> **Exercise requirements**: Return each line below holding the string "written".

> **Stored entries**:
------------

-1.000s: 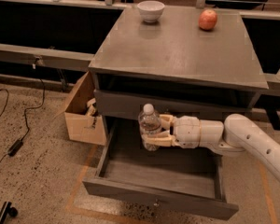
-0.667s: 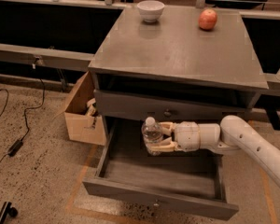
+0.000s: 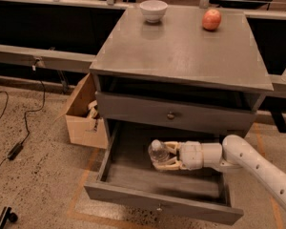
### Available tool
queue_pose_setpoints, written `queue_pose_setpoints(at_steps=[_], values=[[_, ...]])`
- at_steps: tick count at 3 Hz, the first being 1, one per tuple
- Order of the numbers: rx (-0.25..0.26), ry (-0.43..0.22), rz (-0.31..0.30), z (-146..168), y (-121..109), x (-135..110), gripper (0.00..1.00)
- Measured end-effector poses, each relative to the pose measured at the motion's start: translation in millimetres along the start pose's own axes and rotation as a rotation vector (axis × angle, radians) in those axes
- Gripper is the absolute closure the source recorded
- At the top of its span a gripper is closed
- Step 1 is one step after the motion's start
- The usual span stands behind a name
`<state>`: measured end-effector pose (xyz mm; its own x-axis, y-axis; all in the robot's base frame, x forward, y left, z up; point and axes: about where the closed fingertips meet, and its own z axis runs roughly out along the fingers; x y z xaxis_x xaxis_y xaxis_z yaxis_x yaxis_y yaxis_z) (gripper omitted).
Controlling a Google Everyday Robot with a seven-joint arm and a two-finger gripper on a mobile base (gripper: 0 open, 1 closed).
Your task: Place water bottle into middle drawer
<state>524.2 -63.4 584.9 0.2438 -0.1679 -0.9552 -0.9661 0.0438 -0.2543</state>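
Note:
The grey cabinet's lowest drawer [image 3: 133, 173] is pulled open, showing a dark plank floor and a small knob on its front. My gripper [image 3: 166, 155] reaches in from the right on a white arm and is shut on the water bottle [image 3: 158, 151], a small clear bottle with a white cap. The bottle is held low inside the open drawer, at its middle back. Whether its base touches the floor is hidden by the fingers [image 3: 170, 164].
A closed drawer with a round knob [image 3: 170, 115] sits above the open one. A white bowl [image 3: 153, 10] and a red apple [image 3: 211, 19] stand on the cabinet top. An open cardboard box [image 3: 84, 119] stands left of the cabinet. A black cable [image 3: 19, 137] lies on the floor.
My gripper has moved down and a little to the right with the bottle, from in front of the closed drawer down into the open drawer.

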Motion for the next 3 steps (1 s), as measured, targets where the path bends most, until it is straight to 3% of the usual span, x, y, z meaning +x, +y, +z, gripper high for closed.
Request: queue_pose_setpoints(at_steps=[2, 3], values=[[0.092, 0.105, 0.014, 9, 7, 53, 1.0], [0.114, 0.088, 0.035, 27, -4, 76, 1.0]])
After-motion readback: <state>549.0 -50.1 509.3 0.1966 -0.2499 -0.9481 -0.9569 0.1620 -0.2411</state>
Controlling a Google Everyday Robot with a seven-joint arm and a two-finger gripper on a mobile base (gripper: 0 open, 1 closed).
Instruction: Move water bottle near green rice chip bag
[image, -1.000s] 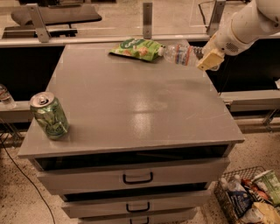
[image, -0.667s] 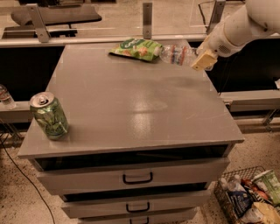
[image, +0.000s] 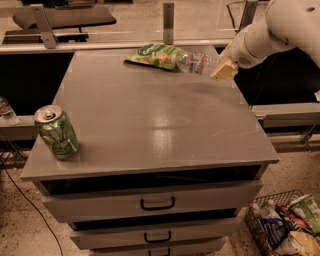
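Note:
The water bottle (image: 196, 62), clear with a red-and-blue label band, lies on its side at the far right of the grey cabinet top (image: 150, 115). Its left end touches or overlaps the right edge of the green rice chip bag (image: 154, 54), which lies flat at the back edge. My gripper (image: 223, 70), with tan fingers on a white arm reaching in from the upper right, is shut on the bottle's right end. A shadow on the cabinet top below suggests the bottle is held slightly above the surface.
A green-patterned drink can (image: 56, 131) stands upright near the front left corner. The cabinet has drawers (image: 157, 203) below. A wire basket of mixed snacks (image: 284, 227) sits on the floor at lower right. A rail and posts run behind the cabinet.
My gripper has moved left with the water bottle, bringing the bottle's left end up against the green rice chip bag. The can has not moved.

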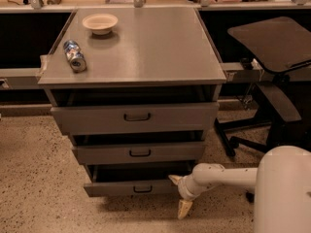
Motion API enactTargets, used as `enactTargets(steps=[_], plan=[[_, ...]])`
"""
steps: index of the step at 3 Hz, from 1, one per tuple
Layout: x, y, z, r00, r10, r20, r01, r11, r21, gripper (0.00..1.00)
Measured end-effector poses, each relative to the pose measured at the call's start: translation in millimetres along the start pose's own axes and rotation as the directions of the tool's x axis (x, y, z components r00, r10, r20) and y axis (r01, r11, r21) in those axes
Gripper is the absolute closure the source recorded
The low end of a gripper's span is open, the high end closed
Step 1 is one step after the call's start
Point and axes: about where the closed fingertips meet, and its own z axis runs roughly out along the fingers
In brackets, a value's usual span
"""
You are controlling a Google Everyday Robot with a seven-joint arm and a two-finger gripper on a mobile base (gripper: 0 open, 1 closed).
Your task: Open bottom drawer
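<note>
The bottom drawer (121, 188) is the lowest of three grey drawers in the cabinet. It has a small dark loop handle (142, 189) at its centre and stands slightly pulled out, with a dark gap above its front. My gripper (179, 194) is at the drawer's right end, low near the floor. It is open, with its yellowish fingers spread. The upper fingertip (174, 179) is by the drawer front's right corner and the lower one (184, 209) hangs below it. It holds nothing.
The middle drawer (138, 153) and top drawer (133, 117) are also slightly out. A white bowl (100, 23) and a can lying on its side (75, 56) are on the cabinet top (146, 47). An office chair (272, 81) stands to the right. My white arm (228, 176) reaches in from the lower right.
</note>
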Motion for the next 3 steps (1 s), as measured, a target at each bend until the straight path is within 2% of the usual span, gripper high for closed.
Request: enactTargets(steps=[1,3], plan=[[22.7,-11.5,9.4,1.0,0.016,-0.015,-0.016,0.9998,0.012,0.0],[52.0,-34.4,26.7,0.998,0.044,-0.043,-0.043,0.9987,0.028,0.0]])
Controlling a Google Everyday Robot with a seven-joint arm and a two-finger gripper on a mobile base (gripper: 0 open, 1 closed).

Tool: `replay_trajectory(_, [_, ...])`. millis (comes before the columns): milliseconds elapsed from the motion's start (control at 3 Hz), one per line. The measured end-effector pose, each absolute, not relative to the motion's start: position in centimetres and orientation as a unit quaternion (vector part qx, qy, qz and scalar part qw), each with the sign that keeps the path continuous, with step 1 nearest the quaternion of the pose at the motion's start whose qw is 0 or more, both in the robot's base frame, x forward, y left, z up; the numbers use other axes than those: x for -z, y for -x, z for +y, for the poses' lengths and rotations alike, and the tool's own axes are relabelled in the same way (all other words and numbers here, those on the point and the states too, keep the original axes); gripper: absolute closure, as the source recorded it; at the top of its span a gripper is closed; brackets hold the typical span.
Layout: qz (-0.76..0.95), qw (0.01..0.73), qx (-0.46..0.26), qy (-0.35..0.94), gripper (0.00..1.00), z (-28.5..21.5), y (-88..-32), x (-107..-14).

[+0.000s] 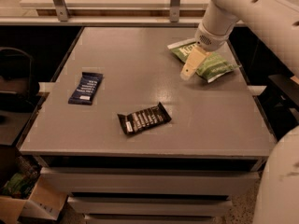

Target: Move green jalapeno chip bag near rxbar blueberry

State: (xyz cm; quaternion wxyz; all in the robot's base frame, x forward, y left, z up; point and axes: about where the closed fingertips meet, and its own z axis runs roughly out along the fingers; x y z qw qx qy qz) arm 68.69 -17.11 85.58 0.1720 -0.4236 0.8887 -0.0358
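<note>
The green jalapeno chip bag (210, 62) lies flat on the grey table at the far right, with white lettering at its left end. My gripper (190, 68) hangs from the white arm over the bag's left half, its cream fingers pointing down-left at the bag's near-left edge. The rxbar blueberry (86, 88), a dark navy wrapper with white text lines, lies at the left side of the table, far from the bag and gripper.
A black-wrapped bar with white lettering (143, 118) lies near the table's front centre. The table (140, 59) has drawers beneath its front edge. A railing runs behind it. A cardboard box (28, 199) sits on the floor at lower left.
</note>
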Motion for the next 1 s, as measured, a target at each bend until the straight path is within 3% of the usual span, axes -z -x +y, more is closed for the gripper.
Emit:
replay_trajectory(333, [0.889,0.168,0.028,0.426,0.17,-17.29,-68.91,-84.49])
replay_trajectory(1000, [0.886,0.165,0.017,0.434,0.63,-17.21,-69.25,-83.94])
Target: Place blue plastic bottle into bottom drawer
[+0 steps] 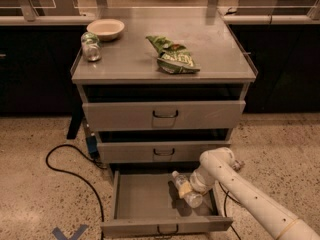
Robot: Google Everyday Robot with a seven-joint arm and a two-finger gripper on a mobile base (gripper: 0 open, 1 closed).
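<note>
The blue plastic bottle [184, 189] lies tilted inside the open bottom drawer [145, 200], towards its right side, with its white cap pointing to the back left. My gripper [196, 184] is at the end of the white arm that comes in from the lower right. It is down inside the drawer, right against the bottle's right side. The gripper's tip is hidden between the wrist and the bottle. A dark shadow lies on the drawer floor under the bottle.
The top drawer [164, 115] and middle drawer [164, 152] stand slightly out. On the cabinet top are a green chip bag [173, 57], a white bowl [105, 28] and a small clear bottle [91, 47]. A black cable [65, 169] runs over the floor at the left.
</note>
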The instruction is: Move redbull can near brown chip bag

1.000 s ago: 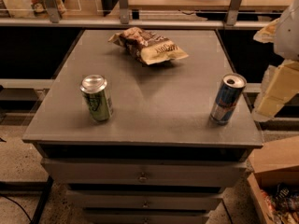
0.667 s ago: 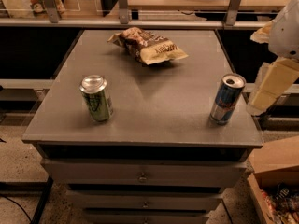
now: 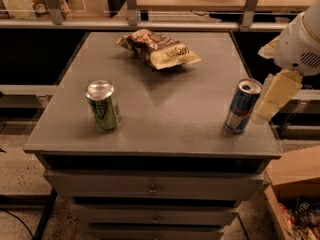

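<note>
The redbull can (image 3: pixel 242 106), slim, blue and silver, stands upright near the right front edge of the grey table top (image 3: pixel 165 109). The brown chip bag (image 3: pixel 159 49) lies crumpled at the far middle of the table, well away from the can. My gripper (image 3: pixel 272 100) reaches in from the right on a white arm (image 3: pixel 302 39). It sits just to the right of the can at can height, very close to its side. I cannot tell whether it touches the can.
A green can (image 3: pixel 103 105) stands upright at the front left of the table. The table is a drawer cabinet (image 3: pixel 152 188). A cardboard box (image 3: pixel 297 194) sits on the floor at the lower right. Shelving and rails run along the back.
My gripper has moved left and slightly down, closing in on the right side of the redbull can. The cans and the bag have not moved.
</note>
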`<state>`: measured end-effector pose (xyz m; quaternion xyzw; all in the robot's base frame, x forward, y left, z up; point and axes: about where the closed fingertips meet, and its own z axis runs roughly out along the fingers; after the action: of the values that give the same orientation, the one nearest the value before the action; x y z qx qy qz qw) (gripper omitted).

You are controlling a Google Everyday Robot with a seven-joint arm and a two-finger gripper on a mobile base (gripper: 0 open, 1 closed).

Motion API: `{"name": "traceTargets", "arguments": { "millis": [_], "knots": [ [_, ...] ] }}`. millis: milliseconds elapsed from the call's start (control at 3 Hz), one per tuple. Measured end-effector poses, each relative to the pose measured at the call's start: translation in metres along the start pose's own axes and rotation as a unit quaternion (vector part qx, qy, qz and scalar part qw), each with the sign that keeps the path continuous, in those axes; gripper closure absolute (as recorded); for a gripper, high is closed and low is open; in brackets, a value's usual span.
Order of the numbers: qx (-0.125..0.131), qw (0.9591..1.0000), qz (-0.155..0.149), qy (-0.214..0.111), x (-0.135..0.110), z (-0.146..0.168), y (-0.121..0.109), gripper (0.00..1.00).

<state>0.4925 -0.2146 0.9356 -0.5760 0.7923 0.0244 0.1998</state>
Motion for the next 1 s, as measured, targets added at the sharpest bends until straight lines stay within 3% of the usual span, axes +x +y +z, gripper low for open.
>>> {"name": "traceTargets", "arguments": {
  "millis": [333, 667, 1000],
  "knots": [
    [-0.015, 0.9997, 0.003, -0.017, -0.001, 0.01, 0.0, 0.0],
    [-0.028, 0.9992, 0.003, -0.028, -0.003, 0.02, 0.001, 0.17],
    [-0.037, 0.9988, 0.005, -0.032, -0.005, 0.03, 0.001, 0.41]
  ]
}}
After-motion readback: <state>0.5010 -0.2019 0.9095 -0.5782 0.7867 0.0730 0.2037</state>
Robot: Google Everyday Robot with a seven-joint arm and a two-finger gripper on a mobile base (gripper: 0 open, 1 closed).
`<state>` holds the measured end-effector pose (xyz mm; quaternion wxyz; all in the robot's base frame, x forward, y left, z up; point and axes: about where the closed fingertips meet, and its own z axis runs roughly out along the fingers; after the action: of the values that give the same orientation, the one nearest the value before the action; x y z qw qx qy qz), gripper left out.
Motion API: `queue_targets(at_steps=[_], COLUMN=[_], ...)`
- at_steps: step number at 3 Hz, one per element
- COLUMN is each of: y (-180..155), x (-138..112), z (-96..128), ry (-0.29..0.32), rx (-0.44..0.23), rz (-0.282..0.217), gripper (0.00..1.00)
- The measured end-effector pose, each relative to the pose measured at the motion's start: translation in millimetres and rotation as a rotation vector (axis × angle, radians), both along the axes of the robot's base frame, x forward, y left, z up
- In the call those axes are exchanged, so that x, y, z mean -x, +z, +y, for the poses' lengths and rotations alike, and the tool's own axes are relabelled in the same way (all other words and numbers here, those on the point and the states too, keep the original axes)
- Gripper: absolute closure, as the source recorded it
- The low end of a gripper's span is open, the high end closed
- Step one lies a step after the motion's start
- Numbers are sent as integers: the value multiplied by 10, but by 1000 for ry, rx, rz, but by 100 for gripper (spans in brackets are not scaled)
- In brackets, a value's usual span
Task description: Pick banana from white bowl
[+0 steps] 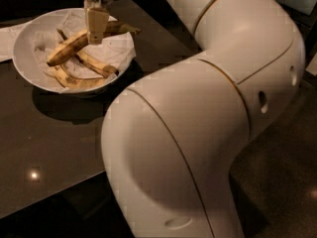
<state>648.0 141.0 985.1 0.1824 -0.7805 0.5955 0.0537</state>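
Observation:
The white bowl (21, 48) stands at the back left of the dark table, lined with crumpled white paper. The banana (68, 47), thick and yellow with brown blotches, lies slanted across the bowl, and its right end reaches over the rim. My gripper (96, 33) comes down from above at the banana's middle. One pale finger (97, 23) shows in front of the banana, and the gripper is shut on it. Two thinner, browner bananas (94, 66) lie below it in the bowl.
My large white arm (208, 108) fills the right and the foreground, bending over the dark glossy table (49, 148). A white sheet (6, 39) lies left of the bowl. The table's front edge runs along the lower left.

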Motion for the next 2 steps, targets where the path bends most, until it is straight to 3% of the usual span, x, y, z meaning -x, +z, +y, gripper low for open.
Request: queue_targets(at_steps=[2], y=[15], x=[-23], z=[18], ry=[-5], rx=[-13], rz=[-13], gripper=[100])
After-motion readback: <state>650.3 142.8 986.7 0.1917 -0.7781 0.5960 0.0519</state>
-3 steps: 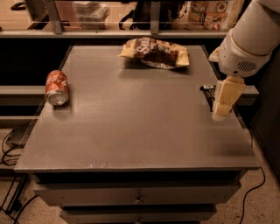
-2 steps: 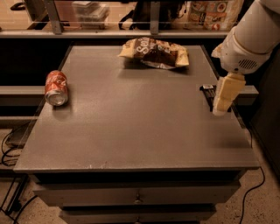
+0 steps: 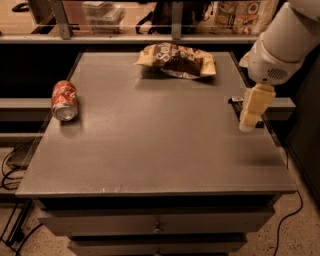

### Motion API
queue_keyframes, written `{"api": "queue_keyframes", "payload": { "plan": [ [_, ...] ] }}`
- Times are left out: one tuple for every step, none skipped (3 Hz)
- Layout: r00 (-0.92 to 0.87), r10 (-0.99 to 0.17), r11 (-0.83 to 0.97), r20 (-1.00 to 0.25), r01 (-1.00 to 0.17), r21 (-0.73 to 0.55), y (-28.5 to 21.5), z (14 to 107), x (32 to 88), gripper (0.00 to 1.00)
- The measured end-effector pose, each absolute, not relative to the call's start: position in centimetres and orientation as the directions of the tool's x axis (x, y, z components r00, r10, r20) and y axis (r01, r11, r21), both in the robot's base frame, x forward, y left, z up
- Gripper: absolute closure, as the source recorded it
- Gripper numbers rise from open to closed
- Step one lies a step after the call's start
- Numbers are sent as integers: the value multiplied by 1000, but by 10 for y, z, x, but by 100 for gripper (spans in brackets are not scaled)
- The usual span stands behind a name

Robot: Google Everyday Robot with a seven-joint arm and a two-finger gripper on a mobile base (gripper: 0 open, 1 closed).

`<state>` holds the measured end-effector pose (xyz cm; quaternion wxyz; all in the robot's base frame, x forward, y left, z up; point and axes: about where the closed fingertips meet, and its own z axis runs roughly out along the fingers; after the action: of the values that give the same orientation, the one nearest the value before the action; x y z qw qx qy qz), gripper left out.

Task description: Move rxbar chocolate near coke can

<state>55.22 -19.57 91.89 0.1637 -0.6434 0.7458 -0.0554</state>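
Note:
The coke can [image 3: 64,100] is red with white lettering and lies on its side near the left edge of the grey table [image 3: 150,145], silver top toward the front. The rxbar chocolate [image 3: 234,102] is a small black bar at the table's right edge; only its far end shows, the rest is hidden behind my gripper. My gripper [image 3: 249,124] is cream-coloured, hangs from the white arm at the right, and points down right over the bar, close to the table top.
A yellow-and-brown crinkled chip bag [image 3: 177,61] lies at the back middle of the table. A shelf with glass and packaged goods [image 3: 240,12] runs behind. Drawers sit below the front edge, and cables lie on the floor at the left.
My gripper has shifted very slightly left over the bar. The can and the chip bag have not moved.

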Motion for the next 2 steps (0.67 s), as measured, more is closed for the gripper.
{"api": "queue_keyframes", "payload": {
  "plan": [
    [-116, -975, 166, -191, -947, -274, -198, 908, 566, 0],
    [-102, -976, 147, -190, -958, -245, -205, 892, 582, 0]
  ]
}}
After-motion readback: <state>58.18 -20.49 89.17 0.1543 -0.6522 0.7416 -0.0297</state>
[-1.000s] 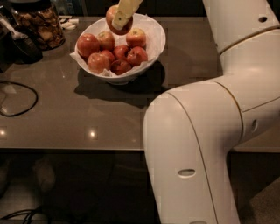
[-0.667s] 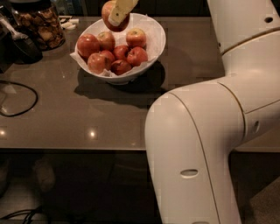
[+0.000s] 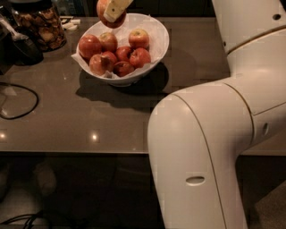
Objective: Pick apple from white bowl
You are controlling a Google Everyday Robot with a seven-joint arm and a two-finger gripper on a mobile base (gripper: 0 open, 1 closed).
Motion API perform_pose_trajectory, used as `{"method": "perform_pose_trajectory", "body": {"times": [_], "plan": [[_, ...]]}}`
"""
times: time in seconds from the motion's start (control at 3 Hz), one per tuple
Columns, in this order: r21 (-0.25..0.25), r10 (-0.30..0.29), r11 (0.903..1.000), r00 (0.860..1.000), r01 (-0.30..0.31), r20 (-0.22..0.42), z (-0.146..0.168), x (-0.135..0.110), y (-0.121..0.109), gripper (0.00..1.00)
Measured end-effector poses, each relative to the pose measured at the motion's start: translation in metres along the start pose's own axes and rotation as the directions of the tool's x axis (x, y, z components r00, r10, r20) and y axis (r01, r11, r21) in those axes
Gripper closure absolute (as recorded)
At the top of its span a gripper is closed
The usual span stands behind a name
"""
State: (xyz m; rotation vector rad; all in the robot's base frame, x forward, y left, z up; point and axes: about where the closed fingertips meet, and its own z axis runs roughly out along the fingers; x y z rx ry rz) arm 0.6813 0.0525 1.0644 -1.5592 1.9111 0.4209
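My gripper (image 3: 112,12) is at the top edge of the camera view, above the far rim of the white bowl (image 3: 158,44). It is shut on the apple (image 3: 103,10), red-orange, held clear above the bowl and partly cut off by the frame's top. The bowl stands on the dark table with a crinkled paper lining and holds several other red apples (image 3: 117,54). My large white arm fills the right and lower right of the view.
A glass jar of brown snacks (image 3: 39,27) stands at the back left. A dark object (image 3: 18,47) lies beside it. A black cable loop (image 3: 18,103) lies on the table at the left. The table's front edge (image 3: 76,153) runs across the middle.
My gripper has lifted the apple higher and a little to the left, up from the bowl's far rim to the frame's top edge. The bowl's other apples have stayed put.
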Motion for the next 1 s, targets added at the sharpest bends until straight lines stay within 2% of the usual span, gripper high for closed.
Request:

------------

> **Exercise response**:
queue_pose_setpoints, written `queue_pose_setpoints(at_steps=[_], values=[[_, ...]])`
queue_keyframes, written `{"api": "queue_keyframes", "payload": { "plan": [ [_, ...] ] }}`

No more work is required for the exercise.